The Best Friends Mentoring Program is a Dickinson-based organization that provides mentors to communities in Stark County and other counties in southwest North Dakota. The program is also expanding its services in schools to include youth ages 6-16, but also has youth seeking support throughout high school. The volunteers range in age from 16 to 80 and are always looking for more, Nguyen said.

“Most of our mentors are actually volunteers. To be honest, we’re only looking for people who want to make a difference, who actually want to have a positive interaction with the youth, which is mainly our criterion. Of course we do background checks and other security checks to make sure children are safe because that is our top priority. So it’s really easy to be a mentor,” she added.

Wonderment Therapies was started by Jenna Weisz in 2019 when she decided to start her own mental health practice offering occupational therapy for children and adolescents while also using behavior analysis services.

From left: Best Friends Mentoring Program Executive Director Angie Rabbitt and Katelyn Nguyen visit Wonderment Therapies’ Kacey Sykora, Erin McCurry and Jenna Weisz Monday, March 21, 2022 at Wonderment Therapies, located in downtown Dickinson.

Jackie Jahfetson / The Dickinson Press

“We’re seeing the impact of COVID, we’re seeing the impact of social media and the news and … how that is affecting their own mental health,” Weisz said, adding that people are not used to isolation.

Erin McCurry, who joined Wonderment Therapies in June 2021, sees this partnership as something much needed.

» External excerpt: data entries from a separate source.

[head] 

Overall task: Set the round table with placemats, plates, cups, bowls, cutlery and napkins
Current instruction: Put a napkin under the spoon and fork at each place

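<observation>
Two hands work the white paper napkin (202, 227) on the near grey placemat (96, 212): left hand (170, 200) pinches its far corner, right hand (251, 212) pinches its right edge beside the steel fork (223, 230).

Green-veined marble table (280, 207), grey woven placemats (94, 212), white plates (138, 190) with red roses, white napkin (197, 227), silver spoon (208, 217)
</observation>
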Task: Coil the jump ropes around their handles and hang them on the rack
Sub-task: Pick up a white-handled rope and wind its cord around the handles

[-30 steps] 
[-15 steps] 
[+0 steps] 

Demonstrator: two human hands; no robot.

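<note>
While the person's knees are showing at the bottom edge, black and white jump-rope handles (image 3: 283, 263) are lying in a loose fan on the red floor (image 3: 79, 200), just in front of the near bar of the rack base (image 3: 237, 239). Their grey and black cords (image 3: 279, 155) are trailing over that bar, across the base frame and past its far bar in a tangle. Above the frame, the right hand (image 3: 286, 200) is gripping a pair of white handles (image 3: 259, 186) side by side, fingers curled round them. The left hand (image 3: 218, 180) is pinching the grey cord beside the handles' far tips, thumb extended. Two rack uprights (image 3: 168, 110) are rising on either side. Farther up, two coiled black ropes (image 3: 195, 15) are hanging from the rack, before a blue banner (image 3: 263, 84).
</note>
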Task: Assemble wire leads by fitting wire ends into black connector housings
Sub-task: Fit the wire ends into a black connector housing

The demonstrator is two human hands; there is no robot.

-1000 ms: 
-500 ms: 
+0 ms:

“I think people don’t always know where to find services, and Best Friends was already a program that was (and) implemented in town,” McCurry noted. “We already have some of these kids who fall through the cracks across the spectrum and so it was a great opportunity to step in, pair up and see how we can better serve. It doesn’t have to be children who fall through the cracks either; it can be any child. Mental health services are ridiculously difficult to find in this city, so any facility we can offer is an advantage.”

Although not specifically certified in psychology, within the field of occupational therapy there is a discipline that understands how to look at the whole individual as well as their families and recognize where the underlying problems lie, Weisz noted.

McCurry added that training can mean different things for each individual, such as: B. teaching coping strategies, emotion regulation and so on.

“A big part of what we do in this office, which is a little different from the other clinics in town, is that we see a lot of kids who have behavioral health issues, whether it’s from ADHD, trauma, anxiety, depression or autism… All the therapists that work in this office, that’s basically our heartbeat,” McCurry said. “And we all came together by the grace of God and that’s what we ran with … A lot of it is not just about the child, but the family (and) siblings — teaching them how to treat one another.” ”

Although some may argue that bullying has always been a problem, McCurry said bullying doesn’t stop once you get off the school bus. Today, technology and social media have created a non-stop bullying territory.

“It’s 24/7 for these kids. They just can’t get away from it, which obviously has an even bigger impact on their lives,” she said.